Why was it difficult to talk? She felt depressed and apart, almost hostile to him because he was so young. Yet last night the conversation had flowed between them, easily and with understanding. She lifted her head involuntarily and realized that she had done so because he was staring at her, his eyes very dark under his brows. When their eyes met he spoke abruptly.

“I like you. Not just because you’re beautiful, either. I’m used to that sort of thing. The girl I’m going with is pretty enough. But you have something—”

He broke off and she made herself laugh.

“Age — that’s all!”

He did not reply with laughter. Instead he spoke almost with irritation. “I wish you wouldn’t talk about age! I’m ashamed of being — foolishly young. I’ve always been too young for what I wanted to do — too young to go to college, too young for a job. I ran away when I was fifteen, just to pass the time until I was older. I finished college too young. I’ve always done everything too young.”

“Where did you run?”

“I traveled — loafed would be better — around the world for two years.”

“So now you’re—”

“Twenty-four.”

She stabbed herself again. “Tell me about your girl.”

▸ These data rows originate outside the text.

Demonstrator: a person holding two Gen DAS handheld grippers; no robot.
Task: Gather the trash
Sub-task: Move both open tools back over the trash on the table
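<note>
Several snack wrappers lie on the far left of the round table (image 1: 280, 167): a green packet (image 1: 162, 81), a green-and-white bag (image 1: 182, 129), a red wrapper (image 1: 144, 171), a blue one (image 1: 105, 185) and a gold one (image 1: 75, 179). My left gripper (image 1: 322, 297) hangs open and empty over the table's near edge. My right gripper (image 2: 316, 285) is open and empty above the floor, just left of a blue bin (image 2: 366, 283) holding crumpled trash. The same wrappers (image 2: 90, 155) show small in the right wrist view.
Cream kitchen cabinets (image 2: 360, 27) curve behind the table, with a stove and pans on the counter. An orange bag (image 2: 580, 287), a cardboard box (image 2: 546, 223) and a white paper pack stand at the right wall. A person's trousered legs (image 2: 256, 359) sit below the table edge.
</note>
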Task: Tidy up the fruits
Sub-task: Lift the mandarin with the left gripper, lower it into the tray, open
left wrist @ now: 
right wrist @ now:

He frowned and turned his head toward the window. Over the rim of the mountain a slim new moon hung suspended, a decoration in the sky.

“She’s not my girl exactly,” he replied, still irritably.

“Why not?”

He pushed his plate aside, rose and went to the window. There he stood gazing at the shadowed mountain and the hanging moon.

“I’m in a strange situation,” he said.

“Yes?” Her voice invited.

“I’m always too young for what I want to do, but I’m too old for — for girls.”

A moment of silence hung between them, as tenuous, as quivering, as the new moon, glimmering in the clouds now drifting above the mountain.

“I don’t quite know what you mean,” she said at last, her voice gentle.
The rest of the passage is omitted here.